Die Unterschiede zwischen den Geschlechtern
Eine Volksweisheit besagt, dass Frauen einfühlsamer sind als Männer, und Studien bestätigen im Allgemeinen, dass Frauen mehr Einfühlungsvermögen haben. Das könnte aber auch mit Übung zusammenhängen. In Gesellschaften, in denen von Männern erwartet wird, dass sie distanziert, kühl oder stoisch sind, zögern Männer vielleicht eher, ihr Mitgefühl zuzugeben.
Dieser Gedanke wird durch neuere neurologische Untersuchungen gestützt. In einer Studie, in der Erwachsene mit emotionsgeladenen Bildern konfrontiert wurden – darunter auch Bilder von Menschen, die unter Schmerzen leiden – gaben Frauen an, mehr Empathie zu empfinden. Die Aktivität in ihren Gehirnen – gemessen durch EEG („ereigniskorrelierte Potenziale“) – lieferte jedoch keine Hinweise auf Unterschiede in der Wahrnehmung von Empathie.
In einer anderen Studie wurden Kindern im Alter von 4 bis 17 Jahren animierte Videos gezeigt, in denen Menschen verletzt wurden. Auch hier berichteten die Mädchen von mehr Mitgefühl. Aber als die Forschenden die physiologischen Anzeichen – wie Pupillenvergrößerung und Hirndurchblutung – untersuchten, gab es keine Unterschiede zwischen Jungen und Mädchen.
Deshalb halte ich es für einen Irrtum, anzunehmen, dass Jungen und Mädchen unterschiedlich empathiefähig sind, oder empathieloses Verhalten herunterzuspielen, weil es „maskulin“ ist.
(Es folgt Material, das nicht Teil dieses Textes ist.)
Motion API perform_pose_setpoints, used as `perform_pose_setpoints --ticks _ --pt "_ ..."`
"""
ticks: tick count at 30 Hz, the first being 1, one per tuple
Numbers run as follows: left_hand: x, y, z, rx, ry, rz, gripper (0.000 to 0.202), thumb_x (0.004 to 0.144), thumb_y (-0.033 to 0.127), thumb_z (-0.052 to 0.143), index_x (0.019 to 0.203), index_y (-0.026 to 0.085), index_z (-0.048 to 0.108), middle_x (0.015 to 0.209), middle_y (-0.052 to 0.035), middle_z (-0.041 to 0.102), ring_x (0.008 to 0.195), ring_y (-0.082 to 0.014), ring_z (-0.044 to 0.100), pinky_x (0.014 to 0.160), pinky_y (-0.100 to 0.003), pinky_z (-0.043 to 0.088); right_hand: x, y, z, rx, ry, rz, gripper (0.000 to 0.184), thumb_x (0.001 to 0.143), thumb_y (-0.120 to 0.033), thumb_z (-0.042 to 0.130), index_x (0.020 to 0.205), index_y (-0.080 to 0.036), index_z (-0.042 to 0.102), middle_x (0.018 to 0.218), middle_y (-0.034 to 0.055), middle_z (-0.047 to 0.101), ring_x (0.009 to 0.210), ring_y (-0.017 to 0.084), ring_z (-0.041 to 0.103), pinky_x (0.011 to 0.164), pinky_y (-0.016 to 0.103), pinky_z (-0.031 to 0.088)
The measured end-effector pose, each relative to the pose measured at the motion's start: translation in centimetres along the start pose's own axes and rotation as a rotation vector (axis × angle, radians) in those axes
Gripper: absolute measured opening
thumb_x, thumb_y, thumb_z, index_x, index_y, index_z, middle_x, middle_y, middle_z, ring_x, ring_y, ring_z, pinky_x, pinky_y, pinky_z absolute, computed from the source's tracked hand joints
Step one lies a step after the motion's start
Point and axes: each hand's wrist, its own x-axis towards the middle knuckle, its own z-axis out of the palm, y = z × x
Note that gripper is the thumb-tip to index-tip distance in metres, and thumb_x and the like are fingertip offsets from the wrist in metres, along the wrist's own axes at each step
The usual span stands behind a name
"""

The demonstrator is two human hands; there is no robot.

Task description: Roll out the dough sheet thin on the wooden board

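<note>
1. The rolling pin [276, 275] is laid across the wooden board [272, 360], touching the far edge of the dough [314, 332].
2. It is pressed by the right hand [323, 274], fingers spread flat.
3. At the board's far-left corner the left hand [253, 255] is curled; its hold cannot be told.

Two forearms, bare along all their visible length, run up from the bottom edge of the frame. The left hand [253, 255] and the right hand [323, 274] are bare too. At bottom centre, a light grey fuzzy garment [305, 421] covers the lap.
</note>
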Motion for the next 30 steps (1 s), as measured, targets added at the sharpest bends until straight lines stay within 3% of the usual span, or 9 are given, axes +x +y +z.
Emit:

Auch wenn es keine wissenschaftlichen Belege gibt, sollten wir die Menschen als Individuen betrachten. Es gibt viele Frauen mit wenig Einfühlungsvermögen und viele Männer mit viel Einfühlungsvermögen. Wenn Jungen weniger Mitgefühl oder empathische Anteilnahme für andere zeigen, ist das ein Grund, ihnen bei der Entwicklung ihrer Kommunikationsfähigkeiten zu helfen. Nicht aufzugeben.